Il est important de reconnaître un point de vue différent sur les ODD et leur lien avec le secteur privé en général. Le cadre des ODD a été mûrement réfléchi par la communauté mondiale et représente des questions actuelles et importantes. En d’autres termes, ces 17 objectifs ont été sélectionnés par la raison. Cela nous amène à un fait parfois négligé : outre l’impact des entreprises sur l’environnement, l’environnement peut également influencer les entreprises. C’est ce que l’on appelle la relation intérieur-extérieur et extérieur-intérieur. Avec la poursuite du changement climatique, on s’attend à ce que les impacts environnementaux deviennent de plus en plus vastes, et les entreprises devront s’adapter et devenir résilientes face aux risques environnementaux.

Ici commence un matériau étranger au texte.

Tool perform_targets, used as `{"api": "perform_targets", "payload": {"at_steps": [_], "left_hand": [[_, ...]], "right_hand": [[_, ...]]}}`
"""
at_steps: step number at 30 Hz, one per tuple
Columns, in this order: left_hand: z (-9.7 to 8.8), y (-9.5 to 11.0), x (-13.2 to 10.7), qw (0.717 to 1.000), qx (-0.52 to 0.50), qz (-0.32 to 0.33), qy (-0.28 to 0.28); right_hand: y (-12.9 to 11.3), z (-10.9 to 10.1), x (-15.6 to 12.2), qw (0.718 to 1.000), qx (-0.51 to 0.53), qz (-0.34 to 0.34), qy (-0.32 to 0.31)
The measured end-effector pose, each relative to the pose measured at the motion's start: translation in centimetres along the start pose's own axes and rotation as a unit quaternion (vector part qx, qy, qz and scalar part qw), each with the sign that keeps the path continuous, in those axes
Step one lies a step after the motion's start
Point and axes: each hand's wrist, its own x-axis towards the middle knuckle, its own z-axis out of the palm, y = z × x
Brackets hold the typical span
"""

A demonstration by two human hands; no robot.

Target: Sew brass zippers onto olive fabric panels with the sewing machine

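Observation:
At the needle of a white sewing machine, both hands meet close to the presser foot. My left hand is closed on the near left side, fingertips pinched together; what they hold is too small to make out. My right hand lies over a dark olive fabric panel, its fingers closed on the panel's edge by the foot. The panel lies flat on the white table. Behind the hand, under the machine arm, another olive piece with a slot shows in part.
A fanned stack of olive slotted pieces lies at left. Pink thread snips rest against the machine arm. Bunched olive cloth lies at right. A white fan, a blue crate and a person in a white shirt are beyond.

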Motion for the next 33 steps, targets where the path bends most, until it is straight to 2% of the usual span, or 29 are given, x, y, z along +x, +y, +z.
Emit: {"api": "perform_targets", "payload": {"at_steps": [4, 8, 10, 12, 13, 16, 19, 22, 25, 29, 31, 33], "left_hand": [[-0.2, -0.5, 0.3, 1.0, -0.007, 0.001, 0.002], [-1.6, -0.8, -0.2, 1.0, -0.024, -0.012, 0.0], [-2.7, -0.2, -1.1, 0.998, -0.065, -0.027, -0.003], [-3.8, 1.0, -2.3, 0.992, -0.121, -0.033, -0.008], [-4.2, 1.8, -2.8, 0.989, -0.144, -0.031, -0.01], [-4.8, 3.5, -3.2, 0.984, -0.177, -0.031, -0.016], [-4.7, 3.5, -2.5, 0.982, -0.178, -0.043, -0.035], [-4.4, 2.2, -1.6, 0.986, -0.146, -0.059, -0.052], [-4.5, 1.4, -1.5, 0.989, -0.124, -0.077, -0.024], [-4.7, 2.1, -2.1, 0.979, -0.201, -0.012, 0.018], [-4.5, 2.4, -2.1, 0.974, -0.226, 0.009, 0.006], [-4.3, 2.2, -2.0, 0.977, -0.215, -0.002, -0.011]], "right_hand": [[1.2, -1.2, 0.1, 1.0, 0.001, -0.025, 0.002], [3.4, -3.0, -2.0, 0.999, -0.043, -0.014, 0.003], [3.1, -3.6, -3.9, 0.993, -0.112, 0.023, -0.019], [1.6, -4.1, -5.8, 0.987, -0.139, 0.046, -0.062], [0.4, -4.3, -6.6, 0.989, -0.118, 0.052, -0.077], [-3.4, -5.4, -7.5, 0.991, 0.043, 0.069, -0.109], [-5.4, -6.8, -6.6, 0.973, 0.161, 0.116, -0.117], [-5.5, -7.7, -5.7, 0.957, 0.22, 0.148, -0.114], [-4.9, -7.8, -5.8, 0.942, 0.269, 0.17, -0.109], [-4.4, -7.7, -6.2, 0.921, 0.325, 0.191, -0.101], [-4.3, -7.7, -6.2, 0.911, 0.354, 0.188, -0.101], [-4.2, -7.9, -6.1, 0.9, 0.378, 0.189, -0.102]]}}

À cet égard, explorons un peu plus le thème de l’eau. On peut se demander ce qu’il en est pour le secteur des entreprises lorsqu’il s’agit de sa propre relation avec l’eau, par exemple la consommation et la pollution de l’eau. La réponse est qu’il existe des risques liés à l’eau qui peuvent influencer le secteur des entreprises – par exemple, la rareté de l’eau et un éventuel seuil d’utilisation de l’eau, ainsi que la probabilité accrue d’inondations en raison du changement climatique. Il est évident que ces risques peuvent être considérés comme ayant un impact important sur la production industrielle, entre autres. Cet exemple vise à démontrer que la protection de l’environnement et les intérêts économiques ne sont pas nécessairement contradictoires. Au contraire, un comportement respectueux de l’environnement favorise les contextes environnementaux dans lesquels la pérennité de l’entreprise est assurée. L’Agenda 2030 et ses ODD sont un moyen de trouver une boussole pour une telle action. Ainsi, les ODD ne sont pas seulement un appel à l’action, mais représentent également des instruments d’action vers une plus grande durabilité dont le secteur des entreprises lui-même bénéficiera après tout.